Like the best of all letters, this one is not going to get sent. The most bittersweet words are never told to the ones we think deserve them the most, because it is not nice, and if I am anything other than angry, I am nice, and perhaps that is my greatest fault of all.
January 1995. I am thirteen. It is a warm weekday, I think a Monday, and I am at school. I am standing outside waiting for my school bus to take me home. I have taken off my black leather Lou Reed jacket that I fought with my parents about when I was eleven in order to obtain. I have tossed the jacket into a corner along the concrete walkway to keep it out of the way of all the students who are also waiting for their busses to arrive from the other nearby middle school.
This particular day I do not have my backpack with me, as I am in so much pain that I cannot lift the damn thing out of my locker. For once in my straight A plusses honor roll life, I do not care that I am not going to be able to get my homework done. I am in so much pain that I can barely stand up. I am grasping my left side at my hipbone and am gasping for breath. My face is scrunched up in attempt to keep the tears from overflowing. I will not let them see me cry. No. I do not know what is going on — menstrual pain, maybe? — but it is bad. I just want to get home. I need to get home.
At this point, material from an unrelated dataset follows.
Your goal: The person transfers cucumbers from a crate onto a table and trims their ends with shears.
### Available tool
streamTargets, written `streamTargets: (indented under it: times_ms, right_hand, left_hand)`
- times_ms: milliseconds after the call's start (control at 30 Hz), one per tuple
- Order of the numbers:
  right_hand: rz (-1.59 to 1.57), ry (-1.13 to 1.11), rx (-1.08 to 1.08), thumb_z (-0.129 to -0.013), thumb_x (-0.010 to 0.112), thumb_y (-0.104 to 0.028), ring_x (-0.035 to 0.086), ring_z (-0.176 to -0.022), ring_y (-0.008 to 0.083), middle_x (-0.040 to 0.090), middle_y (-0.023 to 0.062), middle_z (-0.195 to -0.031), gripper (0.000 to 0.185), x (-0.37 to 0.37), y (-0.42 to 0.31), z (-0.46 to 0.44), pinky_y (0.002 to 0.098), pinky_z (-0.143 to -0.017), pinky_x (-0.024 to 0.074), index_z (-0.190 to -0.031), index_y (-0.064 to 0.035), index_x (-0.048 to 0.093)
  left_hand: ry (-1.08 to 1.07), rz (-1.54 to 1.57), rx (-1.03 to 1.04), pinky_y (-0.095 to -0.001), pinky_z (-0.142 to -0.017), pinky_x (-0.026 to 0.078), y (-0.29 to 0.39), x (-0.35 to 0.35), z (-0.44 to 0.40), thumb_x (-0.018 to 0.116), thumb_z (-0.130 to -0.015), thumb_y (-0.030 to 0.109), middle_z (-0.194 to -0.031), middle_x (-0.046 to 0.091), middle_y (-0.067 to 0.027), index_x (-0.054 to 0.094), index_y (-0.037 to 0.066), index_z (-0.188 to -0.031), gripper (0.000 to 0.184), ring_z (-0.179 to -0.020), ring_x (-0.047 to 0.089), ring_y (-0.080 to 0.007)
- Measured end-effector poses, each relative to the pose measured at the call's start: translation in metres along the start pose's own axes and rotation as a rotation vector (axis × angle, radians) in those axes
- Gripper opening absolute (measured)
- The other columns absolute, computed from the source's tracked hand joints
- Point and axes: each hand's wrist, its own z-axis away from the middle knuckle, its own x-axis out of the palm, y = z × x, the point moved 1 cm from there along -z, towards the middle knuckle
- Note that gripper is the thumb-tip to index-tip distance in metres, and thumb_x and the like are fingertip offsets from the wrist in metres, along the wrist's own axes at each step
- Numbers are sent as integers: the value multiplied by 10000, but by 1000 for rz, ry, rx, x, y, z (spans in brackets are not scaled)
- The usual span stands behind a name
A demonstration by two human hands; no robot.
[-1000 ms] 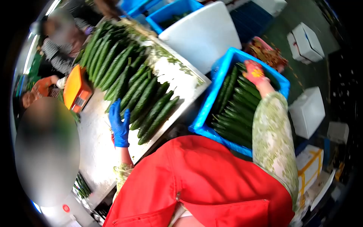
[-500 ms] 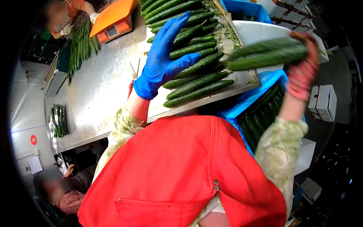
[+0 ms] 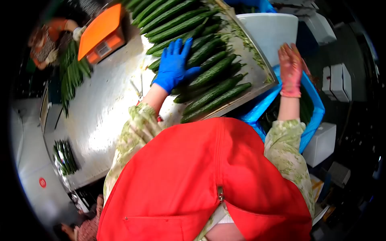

My bus finally arrives. I heave myself off the brick wall and clamber onto it. The other kids are staring at me — not in that \”oh god, I think they are looking at me\” sort of social phobic way, but really staring at me. Several ask what is wrong. \”Cramps,\” I gasp, glad to finally be on the bus and trying to not think about the 45 minute rough bus ride and ten minute walk home that I now have to look forward to…
The daily afternoon commute is finally over. I am walking through the front door of my family\’s suburban sprawl house (with a basement, but not an upper second floor) — and my dog frantically comes up to me and starts trying to lick me. She is howling. She has not acted like this since I was seven, the day I caught my left hand ring finger in the top of a wooden six foot fence, and hung there with my seven year old body weight dragging me down further into the wood, until my next door neighbors grabbed me and my mother freed me with the help of vegetable oil. My dog, still a puppy then, was the one who alerted the adults that something was wrong, as it was quite normal for me to be screaming at the top of my lungs while playing in the backyard. I am a boisterous tomboy, and I always play rough. When I was ten I walked on a broken ankle for the three days prior to being able to see a doctor and get a cast. I have a high pain tolerance, but not for this — this pain in my side is more than I can possibly bear. What the hell is this? Mom? What is it? Make it stop!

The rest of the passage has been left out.